───── EXERCISE MATERIAL ─────

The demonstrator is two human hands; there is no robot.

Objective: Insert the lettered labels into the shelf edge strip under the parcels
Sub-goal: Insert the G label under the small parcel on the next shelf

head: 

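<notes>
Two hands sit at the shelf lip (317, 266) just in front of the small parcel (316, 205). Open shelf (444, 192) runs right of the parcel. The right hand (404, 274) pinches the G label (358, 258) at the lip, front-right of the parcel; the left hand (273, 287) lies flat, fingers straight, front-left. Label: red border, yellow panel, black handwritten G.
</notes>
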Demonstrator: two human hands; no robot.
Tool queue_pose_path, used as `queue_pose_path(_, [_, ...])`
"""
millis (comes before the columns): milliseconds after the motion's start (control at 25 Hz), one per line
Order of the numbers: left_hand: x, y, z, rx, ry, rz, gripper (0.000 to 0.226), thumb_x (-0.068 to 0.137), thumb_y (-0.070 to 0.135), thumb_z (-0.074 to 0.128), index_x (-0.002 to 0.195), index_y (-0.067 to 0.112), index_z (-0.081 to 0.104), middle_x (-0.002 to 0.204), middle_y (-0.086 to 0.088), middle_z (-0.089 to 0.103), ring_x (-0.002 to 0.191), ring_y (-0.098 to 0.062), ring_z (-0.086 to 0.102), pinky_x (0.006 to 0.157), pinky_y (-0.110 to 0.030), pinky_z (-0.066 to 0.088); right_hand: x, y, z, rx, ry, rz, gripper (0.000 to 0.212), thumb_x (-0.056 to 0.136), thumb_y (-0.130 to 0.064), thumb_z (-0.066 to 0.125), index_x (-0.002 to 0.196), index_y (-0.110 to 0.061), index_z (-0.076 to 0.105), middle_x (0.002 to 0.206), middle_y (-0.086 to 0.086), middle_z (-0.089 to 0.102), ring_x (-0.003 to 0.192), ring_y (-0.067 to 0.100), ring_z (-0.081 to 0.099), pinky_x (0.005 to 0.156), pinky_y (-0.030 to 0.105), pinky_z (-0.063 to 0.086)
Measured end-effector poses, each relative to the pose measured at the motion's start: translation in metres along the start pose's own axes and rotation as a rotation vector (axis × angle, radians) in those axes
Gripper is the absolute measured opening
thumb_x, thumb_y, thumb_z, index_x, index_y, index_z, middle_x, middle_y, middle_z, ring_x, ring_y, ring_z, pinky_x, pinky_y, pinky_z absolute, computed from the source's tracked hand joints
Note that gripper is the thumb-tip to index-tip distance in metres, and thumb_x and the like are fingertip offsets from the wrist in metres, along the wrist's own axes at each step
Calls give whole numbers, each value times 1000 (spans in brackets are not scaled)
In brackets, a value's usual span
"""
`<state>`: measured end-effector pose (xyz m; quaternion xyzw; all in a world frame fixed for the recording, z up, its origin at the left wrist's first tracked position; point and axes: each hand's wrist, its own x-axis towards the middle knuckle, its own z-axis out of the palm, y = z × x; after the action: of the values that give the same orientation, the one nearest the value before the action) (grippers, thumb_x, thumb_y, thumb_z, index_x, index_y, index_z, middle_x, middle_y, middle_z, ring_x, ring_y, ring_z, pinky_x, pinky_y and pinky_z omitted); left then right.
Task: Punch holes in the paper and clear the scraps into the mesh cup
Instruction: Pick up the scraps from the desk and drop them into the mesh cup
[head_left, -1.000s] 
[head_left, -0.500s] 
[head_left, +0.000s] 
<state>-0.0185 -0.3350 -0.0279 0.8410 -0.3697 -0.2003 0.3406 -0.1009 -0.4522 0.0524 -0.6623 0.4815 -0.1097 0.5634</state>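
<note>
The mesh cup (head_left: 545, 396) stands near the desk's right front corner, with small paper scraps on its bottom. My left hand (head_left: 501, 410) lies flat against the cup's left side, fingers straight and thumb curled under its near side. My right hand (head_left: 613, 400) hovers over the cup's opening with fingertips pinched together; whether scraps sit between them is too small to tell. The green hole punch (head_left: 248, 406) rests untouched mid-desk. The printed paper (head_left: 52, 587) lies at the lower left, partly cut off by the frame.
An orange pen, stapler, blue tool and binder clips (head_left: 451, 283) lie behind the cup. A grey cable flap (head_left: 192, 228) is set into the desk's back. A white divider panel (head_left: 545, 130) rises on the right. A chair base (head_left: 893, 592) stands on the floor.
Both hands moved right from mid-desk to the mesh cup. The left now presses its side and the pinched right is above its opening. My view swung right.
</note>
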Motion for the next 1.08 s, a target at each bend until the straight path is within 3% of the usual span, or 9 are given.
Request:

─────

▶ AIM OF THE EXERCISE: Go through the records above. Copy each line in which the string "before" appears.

▶ THE ANSWER:
millis (comes before the columns): milliseconds after the motion's start (control at 25 Hz), one per line
`<state>`: measured end-effector pose (xyz m; quaternion xyzw; all in a world frame fixed for the recording, z up, its origin at the left wrist's first tracked position; point and axes: each hand's wrist, its own x-axis towards the middle knuckle, its own z-axis out of the palm, y = z × x; after the action: of the values that give the same orientation, the one nearest the value before the action) (grippers, thumb_x, thumb_y, thumb_z, index_x, index_y, index_z, middle_x, middle_y, middle_z, ring_x, ring_y, ring_z, pinky_x, pinky_y and pinky_z omitted); left then right.

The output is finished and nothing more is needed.